Task details:
Retype each line below precisely.

Given data:
__________________________________________________

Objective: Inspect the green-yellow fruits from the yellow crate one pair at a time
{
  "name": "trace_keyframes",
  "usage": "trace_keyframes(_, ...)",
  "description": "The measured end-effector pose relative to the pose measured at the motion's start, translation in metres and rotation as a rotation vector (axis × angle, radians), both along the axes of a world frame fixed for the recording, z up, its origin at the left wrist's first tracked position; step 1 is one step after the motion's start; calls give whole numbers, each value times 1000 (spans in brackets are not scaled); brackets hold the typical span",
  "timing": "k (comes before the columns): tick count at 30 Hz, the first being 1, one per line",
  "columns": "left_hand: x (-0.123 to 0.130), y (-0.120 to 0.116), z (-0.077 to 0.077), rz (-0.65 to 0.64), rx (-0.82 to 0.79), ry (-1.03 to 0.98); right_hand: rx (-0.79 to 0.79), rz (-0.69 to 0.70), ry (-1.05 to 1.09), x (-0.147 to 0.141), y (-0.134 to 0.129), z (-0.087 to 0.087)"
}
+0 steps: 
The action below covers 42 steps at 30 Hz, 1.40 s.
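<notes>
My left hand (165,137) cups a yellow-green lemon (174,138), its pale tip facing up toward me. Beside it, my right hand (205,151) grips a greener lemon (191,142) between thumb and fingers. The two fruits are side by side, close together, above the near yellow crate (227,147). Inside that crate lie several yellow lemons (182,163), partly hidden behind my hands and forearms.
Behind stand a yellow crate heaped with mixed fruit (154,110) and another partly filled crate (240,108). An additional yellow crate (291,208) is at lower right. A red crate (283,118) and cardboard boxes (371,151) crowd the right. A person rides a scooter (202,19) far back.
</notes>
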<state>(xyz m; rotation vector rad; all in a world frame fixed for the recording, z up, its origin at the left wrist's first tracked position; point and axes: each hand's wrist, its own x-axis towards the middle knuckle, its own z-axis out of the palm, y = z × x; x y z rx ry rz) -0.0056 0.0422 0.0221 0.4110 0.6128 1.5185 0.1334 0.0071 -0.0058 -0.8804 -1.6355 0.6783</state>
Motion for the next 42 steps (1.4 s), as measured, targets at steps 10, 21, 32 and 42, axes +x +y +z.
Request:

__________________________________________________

Completed task:
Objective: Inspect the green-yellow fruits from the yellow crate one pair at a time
{
  "name": "trace_keyframes",
  "usage": "trace_keyframes(_, ...)",
  "description": "The measured end-effector pose relative to the pose measured at the motion's start, translation in metres and rotation as a rotation vector (axis × angle, radians), both along the axes of a world frame fixed for the recording, z up, its origin at the left wrist's first tracked position; step 1 is one step after the motion's start; calls give whole numbers, each value times 1000 (spans in brackets are not scaled); brackets hold the typical span",
  "timing": "k (comes before the columns): tick count at 30 Hz, the first being 1, one per line",
  "columns": "left_hand: x (-0.123 to 0.130), y (-0.120 to 0.116), z (-0.077 to 0.077), rz (-0.65 to 0.64), rx (-0.82 to 0.79), ry (-1.03 to 0.98); right_hand: rx (-0.79 to 0.79), rz (-0.69 to 0.70), ry (-1.05 to 1.09), x (-0.147 to 0.141), y (-0.134 to 0.129), z (-0.087 to 0.087)"
}
+0 steps: 
The action below covers 42 steps at 30 Hz, 1.40 s.
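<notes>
My left hand (165,137) cups a yellow-green lemon (174,138), its pale tip facing up toward me. Beside it, my right hand (205,151) grips a greener lemon (191,142) between thumb and fingers. The two fruits are side by side, close together, above the near yellow crate (227,147). Inside that crate lie several yellow lemons (182,163), partly hidden behind my hands and forearms.
Behind stand a yellow crate heaped with mixed fruit (154,110) and another partly filled crate (240,108). An additional yellow crate (291,208) is at lower right. A red crate (283,118) and cardboard boxes (371,151) crowd the right. A person rides a scooter (202,19) far back.
</notes>
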<state>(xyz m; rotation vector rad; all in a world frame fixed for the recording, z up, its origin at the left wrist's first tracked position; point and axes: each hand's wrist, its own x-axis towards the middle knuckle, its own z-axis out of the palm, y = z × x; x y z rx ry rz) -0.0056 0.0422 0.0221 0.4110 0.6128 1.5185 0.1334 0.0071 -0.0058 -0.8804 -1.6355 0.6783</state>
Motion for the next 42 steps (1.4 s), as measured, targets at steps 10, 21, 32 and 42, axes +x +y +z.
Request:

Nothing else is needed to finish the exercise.